## What to produce:
As the answer, set down the lines below from the one containing "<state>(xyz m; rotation" through the one containing "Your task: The", exactly and inclusively, and no others.

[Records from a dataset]
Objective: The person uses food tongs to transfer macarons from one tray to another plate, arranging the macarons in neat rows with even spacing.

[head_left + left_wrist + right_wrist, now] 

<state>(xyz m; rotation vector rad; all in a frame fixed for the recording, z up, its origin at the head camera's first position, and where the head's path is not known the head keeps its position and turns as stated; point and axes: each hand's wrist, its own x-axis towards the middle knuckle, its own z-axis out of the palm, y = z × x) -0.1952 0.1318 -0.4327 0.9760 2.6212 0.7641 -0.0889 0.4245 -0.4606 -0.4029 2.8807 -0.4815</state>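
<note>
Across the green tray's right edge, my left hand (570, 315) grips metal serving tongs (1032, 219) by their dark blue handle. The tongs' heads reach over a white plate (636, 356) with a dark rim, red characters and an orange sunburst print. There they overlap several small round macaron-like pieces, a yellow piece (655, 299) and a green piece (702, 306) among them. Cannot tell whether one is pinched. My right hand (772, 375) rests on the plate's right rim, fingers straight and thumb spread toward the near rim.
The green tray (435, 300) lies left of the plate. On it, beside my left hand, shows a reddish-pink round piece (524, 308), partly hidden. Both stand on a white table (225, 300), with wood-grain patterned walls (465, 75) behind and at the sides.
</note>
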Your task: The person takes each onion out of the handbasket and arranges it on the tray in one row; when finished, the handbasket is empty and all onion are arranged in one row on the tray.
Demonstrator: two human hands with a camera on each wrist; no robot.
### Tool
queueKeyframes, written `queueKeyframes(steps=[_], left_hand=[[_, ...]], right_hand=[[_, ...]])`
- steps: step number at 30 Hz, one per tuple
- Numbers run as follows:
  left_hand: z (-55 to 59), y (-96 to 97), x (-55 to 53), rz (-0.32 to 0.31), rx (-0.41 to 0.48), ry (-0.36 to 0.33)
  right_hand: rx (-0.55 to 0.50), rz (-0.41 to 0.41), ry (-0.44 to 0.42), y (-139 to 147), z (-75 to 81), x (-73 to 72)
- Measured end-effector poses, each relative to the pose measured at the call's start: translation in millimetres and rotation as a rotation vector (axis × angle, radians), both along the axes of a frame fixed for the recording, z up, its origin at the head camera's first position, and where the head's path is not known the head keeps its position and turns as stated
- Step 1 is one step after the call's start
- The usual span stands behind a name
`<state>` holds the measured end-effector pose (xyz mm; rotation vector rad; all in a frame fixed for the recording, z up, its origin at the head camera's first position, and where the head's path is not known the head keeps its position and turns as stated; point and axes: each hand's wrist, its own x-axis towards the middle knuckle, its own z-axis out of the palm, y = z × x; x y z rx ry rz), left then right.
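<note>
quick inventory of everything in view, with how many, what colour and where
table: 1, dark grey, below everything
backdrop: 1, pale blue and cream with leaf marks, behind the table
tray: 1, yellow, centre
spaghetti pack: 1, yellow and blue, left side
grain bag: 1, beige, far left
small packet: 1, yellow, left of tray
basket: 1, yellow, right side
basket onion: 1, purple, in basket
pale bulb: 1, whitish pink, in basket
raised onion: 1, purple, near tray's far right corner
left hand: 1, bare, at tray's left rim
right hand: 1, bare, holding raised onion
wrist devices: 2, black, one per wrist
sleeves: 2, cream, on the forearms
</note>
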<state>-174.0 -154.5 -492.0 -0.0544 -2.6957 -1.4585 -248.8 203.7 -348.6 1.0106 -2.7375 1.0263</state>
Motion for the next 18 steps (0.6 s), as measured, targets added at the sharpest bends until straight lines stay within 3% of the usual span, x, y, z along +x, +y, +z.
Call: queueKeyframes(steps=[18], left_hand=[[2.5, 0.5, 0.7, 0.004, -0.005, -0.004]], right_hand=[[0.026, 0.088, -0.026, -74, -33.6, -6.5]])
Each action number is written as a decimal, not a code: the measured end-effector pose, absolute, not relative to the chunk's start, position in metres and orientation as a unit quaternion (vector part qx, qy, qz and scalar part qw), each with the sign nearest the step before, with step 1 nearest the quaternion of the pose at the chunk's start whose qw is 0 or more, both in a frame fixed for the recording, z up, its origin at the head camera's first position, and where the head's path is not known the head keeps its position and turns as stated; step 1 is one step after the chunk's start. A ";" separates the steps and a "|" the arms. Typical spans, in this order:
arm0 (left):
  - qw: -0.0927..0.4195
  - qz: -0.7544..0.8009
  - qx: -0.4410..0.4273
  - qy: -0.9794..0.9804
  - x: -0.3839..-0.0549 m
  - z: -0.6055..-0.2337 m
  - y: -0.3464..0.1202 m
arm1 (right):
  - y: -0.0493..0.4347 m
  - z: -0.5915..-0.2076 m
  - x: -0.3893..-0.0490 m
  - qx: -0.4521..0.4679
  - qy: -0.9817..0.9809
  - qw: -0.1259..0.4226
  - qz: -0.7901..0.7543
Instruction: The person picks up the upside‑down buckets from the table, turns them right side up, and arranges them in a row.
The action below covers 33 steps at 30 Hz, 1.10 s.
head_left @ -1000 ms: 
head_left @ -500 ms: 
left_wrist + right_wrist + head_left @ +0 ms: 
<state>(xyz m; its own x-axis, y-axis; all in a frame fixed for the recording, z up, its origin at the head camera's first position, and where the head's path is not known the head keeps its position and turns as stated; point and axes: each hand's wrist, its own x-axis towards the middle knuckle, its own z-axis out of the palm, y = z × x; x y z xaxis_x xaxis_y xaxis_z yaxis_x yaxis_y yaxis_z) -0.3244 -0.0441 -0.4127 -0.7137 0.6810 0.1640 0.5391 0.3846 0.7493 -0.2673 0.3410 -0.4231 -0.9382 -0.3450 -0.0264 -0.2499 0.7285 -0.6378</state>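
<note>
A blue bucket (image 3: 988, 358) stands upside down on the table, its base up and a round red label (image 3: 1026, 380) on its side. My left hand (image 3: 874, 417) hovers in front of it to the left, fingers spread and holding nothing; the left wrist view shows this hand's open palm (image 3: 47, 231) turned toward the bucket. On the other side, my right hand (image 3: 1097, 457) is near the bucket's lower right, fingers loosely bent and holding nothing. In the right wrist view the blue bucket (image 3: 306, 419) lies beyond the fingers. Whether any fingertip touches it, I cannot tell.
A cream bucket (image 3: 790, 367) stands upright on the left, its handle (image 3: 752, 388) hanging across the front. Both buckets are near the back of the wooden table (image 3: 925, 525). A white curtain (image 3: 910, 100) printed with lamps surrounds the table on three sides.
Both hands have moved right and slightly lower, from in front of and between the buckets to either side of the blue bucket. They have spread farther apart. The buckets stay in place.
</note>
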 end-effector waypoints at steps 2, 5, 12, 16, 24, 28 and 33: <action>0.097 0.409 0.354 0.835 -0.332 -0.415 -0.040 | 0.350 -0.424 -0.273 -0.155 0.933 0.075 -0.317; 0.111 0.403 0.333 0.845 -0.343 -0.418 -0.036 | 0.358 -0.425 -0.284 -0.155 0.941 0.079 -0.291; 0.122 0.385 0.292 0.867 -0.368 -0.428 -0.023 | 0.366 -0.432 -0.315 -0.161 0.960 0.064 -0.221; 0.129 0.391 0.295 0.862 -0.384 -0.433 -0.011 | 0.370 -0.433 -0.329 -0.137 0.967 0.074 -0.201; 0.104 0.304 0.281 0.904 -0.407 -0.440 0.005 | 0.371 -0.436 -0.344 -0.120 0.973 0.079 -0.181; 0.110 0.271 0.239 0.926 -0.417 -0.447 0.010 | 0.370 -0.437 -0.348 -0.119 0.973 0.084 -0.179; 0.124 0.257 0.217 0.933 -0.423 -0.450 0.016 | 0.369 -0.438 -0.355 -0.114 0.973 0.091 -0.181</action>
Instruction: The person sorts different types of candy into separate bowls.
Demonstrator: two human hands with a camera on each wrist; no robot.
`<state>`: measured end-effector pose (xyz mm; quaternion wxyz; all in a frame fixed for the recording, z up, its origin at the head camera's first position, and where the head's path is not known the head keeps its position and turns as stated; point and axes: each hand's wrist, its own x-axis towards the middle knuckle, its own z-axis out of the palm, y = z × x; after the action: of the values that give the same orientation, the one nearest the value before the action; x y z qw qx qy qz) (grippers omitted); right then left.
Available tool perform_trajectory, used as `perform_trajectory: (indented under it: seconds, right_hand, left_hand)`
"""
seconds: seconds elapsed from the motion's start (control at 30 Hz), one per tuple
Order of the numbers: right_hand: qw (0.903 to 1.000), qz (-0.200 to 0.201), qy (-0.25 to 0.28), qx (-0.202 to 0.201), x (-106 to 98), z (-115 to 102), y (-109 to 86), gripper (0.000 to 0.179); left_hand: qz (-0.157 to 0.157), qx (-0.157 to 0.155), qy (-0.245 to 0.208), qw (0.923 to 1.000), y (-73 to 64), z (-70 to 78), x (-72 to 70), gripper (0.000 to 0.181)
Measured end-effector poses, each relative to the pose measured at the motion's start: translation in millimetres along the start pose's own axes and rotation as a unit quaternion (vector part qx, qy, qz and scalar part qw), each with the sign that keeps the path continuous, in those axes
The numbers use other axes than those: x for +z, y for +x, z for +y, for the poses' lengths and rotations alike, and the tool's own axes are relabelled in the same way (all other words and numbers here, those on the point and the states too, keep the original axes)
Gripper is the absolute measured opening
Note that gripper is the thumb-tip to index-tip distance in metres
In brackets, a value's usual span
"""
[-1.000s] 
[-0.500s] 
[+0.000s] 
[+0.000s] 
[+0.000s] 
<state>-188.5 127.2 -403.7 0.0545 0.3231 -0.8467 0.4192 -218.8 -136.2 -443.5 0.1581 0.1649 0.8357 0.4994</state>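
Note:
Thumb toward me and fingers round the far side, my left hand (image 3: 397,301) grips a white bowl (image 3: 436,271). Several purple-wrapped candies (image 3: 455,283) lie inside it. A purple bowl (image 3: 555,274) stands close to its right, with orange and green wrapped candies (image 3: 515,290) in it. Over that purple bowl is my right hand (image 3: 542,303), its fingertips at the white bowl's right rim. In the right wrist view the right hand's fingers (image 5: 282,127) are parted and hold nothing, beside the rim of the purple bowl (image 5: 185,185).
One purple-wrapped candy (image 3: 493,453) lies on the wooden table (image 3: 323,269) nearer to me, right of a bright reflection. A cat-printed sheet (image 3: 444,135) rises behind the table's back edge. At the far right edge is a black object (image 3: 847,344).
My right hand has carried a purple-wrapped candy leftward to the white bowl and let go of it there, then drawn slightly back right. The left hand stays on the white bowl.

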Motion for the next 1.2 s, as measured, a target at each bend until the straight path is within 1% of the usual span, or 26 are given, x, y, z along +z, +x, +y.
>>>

## Exercise result:
<state>(xyz m; rotation vector rad; all in a frame fixed for the recording, z up, its origin at the head camera's first position, and where the head's path is not known the head keeps its position and turns as stated; point and axes: each hand's wrist, its own x-axis towards the middle knuckle, its own z-axis out of the palm, y = z × x) -0.1952 0.1318 -0.4327 0.9760 2.6212 0.7641 -0.0889 0.4245 -0.4606 -0.4029 2.8807 -0.4815</state>
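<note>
Across the green tray's right edge, my left hand (570, 315) grips metal serving tongs (1032, 219) by their dark blue handle. The tongs' heads reach over a white plate (636, 356) with a dark rim, red characters and an orange sunburst print. There they overlap several small round macaron-like pieces, a yellow piece (655, 299) and a green piece (702, 306) among them. Cannot tell whether one is pinched. My right hand (772, 375) rests on the plate's right rim, fingers straight and thumb spread toward the near rim.
The green tray (435, 300) lies left of the plate. On it, beside my left hand, shows a reddish-pink round piece (524, 308), partly hidden. Both stand on a white table (225, 300), with wood-grain patterned walls (465, 75) behind and at the sides.
</note>
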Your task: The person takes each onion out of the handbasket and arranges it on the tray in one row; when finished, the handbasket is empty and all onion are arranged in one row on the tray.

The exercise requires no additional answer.